Information shown Block Start

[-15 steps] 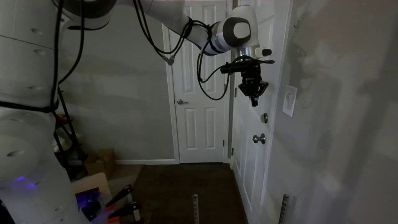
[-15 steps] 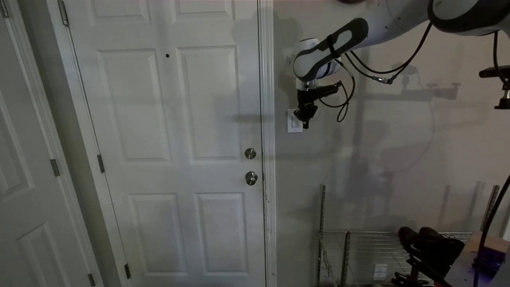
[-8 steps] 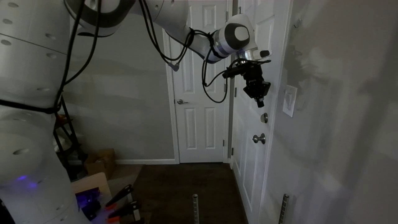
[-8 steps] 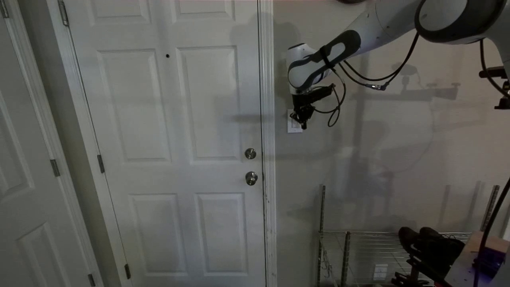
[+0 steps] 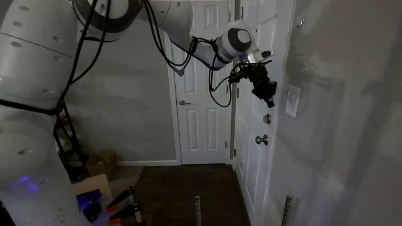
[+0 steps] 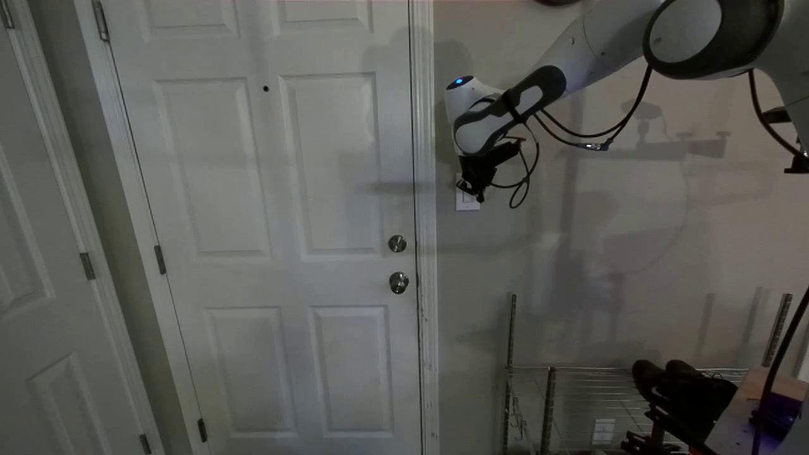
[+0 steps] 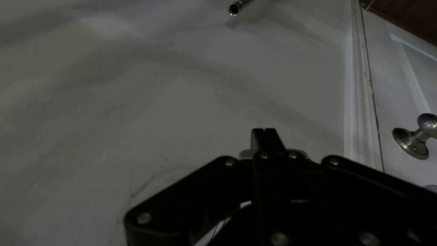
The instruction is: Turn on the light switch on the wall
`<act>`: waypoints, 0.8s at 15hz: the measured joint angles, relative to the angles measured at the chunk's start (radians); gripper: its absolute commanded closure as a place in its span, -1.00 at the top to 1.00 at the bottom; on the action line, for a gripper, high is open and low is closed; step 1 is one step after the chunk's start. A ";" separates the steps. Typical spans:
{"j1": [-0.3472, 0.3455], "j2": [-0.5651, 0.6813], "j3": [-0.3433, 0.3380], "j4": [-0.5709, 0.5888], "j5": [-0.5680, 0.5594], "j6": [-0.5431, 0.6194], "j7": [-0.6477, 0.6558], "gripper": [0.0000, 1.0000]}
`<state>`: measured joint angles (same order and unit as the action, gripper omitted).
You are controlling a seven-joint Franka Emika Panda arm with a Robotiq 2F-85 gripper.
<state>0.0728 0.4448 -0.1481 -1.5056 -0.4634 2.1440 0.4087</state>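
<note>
The light switch (image 5: 292,102) is a white upright plate on the pale grey wall (image 5: 345,131), right of the door frame. In an exterior view the switch (image 6: 468,203) is partly hidden behind my gripper (image 6: 480,198). My gripper (image 5: 270,104) is shut and empty, tilted with its fingertips toward the wall, at about the plate's height and apart from it. In the wrist view the closed fingertips (image 7: 264,131) stand before bare wall (image 7: 170,102). Pale slivers show between the finger links there; I cannot tell whether they are the plate.
A white panelled door (image 6: 341,278) with a round knob (image 6: 399,282) and a lock above it stands beside the switch. The knob also shows in the wrist view (image 7: 414,138). A wire shelf (image 6: 588,379) with upright metal posts stands below, against the wall.
The arm has lowered and leaned forward. My gripper has tilted, and its fingertips have moved closer to the wall and the switch. The gripper stays shut.
</note>
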 measured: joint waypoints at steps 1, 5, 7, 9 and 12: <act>0.004 0.003 -0.006 0.000 -0.020 0.013 0.019 -0.95; 0.033 0.014 -0.039 0.010 -0.115 0.029 0.101 -0.95; 0.039 0.022 -0.046 0.022 -0.150 0.029 0.128 -0.95; 0.040 0.033 -0.048 0.036 -0.176 0.035 0.134 -0.95; 0.040 0.048 -0.051 0.060 -0.217 0.067 0.134 -0.95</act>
<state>0.1127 0.4928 -0.1988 -1.4454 -0.6805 2.2110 0.5427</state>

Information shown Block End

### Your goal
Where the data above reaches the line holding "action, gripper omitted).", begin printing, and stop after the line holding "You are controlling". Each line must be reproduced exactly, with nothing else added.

### Output for this task
`<state>`: measured joint angles (same order and unit as the action, gripper omitted).
You are controlling a seven-joint Franka Emika Panda arm with a Robotiq 2F-85 gripper.

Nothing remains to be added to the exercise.